The description of this book sounds like a mess, and yeah, it kind of is, but in the best possible way. I love the way that Hartnett depicts grief at all ages and stages with kindness and occasional (but appropriate) humor, and I love the way this weird family grows both as a group and as individuals. And I think the fact the death-detecting cat doesn't top my list of why this book is fantastic is pretty telling, as in most books, that would be the best part. Highly recommended.

Tuesday, May 21, 2019

The Spirit Catches You and You Fall Down

The Spirit Catches You and You Fall Down: A Hmong Child, Her American Doctors and a Collision of Two Cultures by Anne Fadiman  339 pp.

This is an account of refugee Hmong Family in Merced, California and the unfortunate battles with the medical establishment that led to their daughter's existence in a persistent vegetative state in the 1980s. The book, written in 1997, chronicles Lia Lee's sudden onset of severe epilepsy and the lack of communication between the hospital staff caring for her and the parents. Due to lack of competent translators, the non-English speaking parents could not understand most of what the hospital staff told them resulting in accusations of non-compliance with medical orders. Frequently the medical orders conflicted with the Hmong way of life and their animist beliefs.
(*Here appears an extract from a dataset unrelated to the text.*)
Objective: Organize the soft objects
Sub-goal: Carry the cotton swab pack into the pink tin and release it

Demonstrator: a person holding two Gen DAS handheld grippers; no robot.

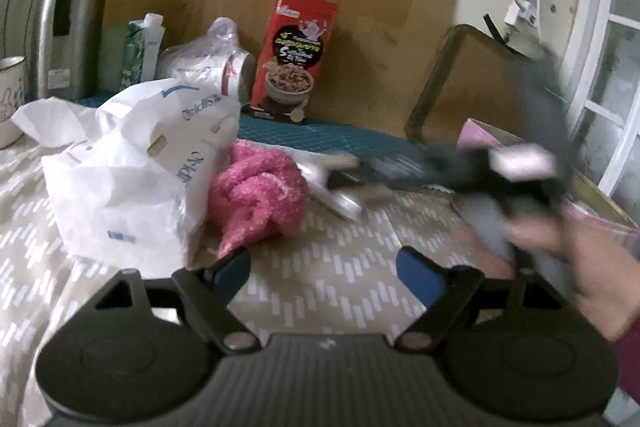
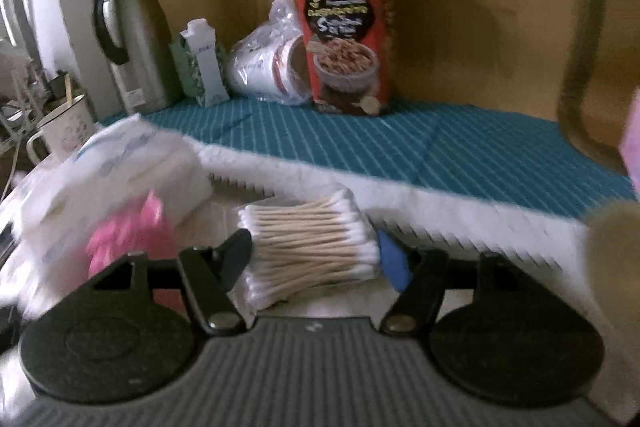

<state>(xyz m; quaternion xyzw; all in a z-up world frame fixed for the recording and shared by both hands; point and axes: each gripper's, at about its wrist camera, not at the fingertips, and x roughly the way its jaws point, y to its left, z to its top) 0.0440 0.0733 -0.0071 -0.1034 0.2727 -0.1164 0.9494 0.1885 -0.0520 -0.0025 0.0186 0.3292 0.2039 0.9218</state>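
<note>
We hold our left gripper [image 1: 320, 267] low at the bottom of its frame, fingers spread apart over the patterned cloth [image 1: 320, 291], the pink fluffy bundle [image 1: 256, 191] just above at centre left beside the white plastic bag [image 1: 132, 171]. Our right gripper [image 2: 316, 255] is clamped on the pack of cotton swabs [image 2: 312, 247] at centre frame

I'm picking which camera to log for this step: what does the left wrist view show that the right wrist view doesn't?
Only the left wrist view shows the open left gripper and the other gripper, blurred, from outside. Only the right wrist view shows the pack of cotton swabs between the right gripper fingers, contact unclear. Both show the red cereal box, steel thermos, white plastic bag and pink fluffy item.
</note>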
Many of the hospital staff were extremely prejudiced against the Hmong, convinced they were just stupid. Even when they did "follow orders" and administer medication properly, Lia suffered "the big one", a seizure that left her essentially brain dead. After removing her from life support the family took her home to die but she survived to age thirty before succumbing to pneumonia cared for by her family the entire time. Alternating with Lia's story, Fadiman gives a historic overview of the sad history of the Hmong people. Sadly, this award winning book was done no favors by the audiobook narration which I nearly abandoned mulitple times. The mispronunciations in the recording were horrendous with multiple instances in each chapter. I gave the narration a bad review on Audible.

Wednesday, December 13, 2017

The Duke's Children

The Duke's Children /Anthony Trollope, 784 p.

My first novel by Trollope, someone who's been on my list for awhile.  This novel falls late in a sequence of novels about the Duke, Plantagenet Palliser, his family, friends, and other politicians and aristocrats of late nineteenth-century England. 

The Duke of Omnium, formerly England's Prime Minister and recently widowed, struggles with his three children.  Lord Silverbridge, the heir, likes horses and plans to enter Parliament as a (gasp!) conservative.  Gerald has been sent down from Cambridge and makes bad choices during a card game.  And sweet Mary is in love with the wrong man.  Essentially the story of a good but distant father who can't understand that his children are not extensions of himself and the trouble that results from this misconception.  Slow-moving, psychologically acute, and a resonant read for middle-aged parents, I enjoyed this but won't rush to read another.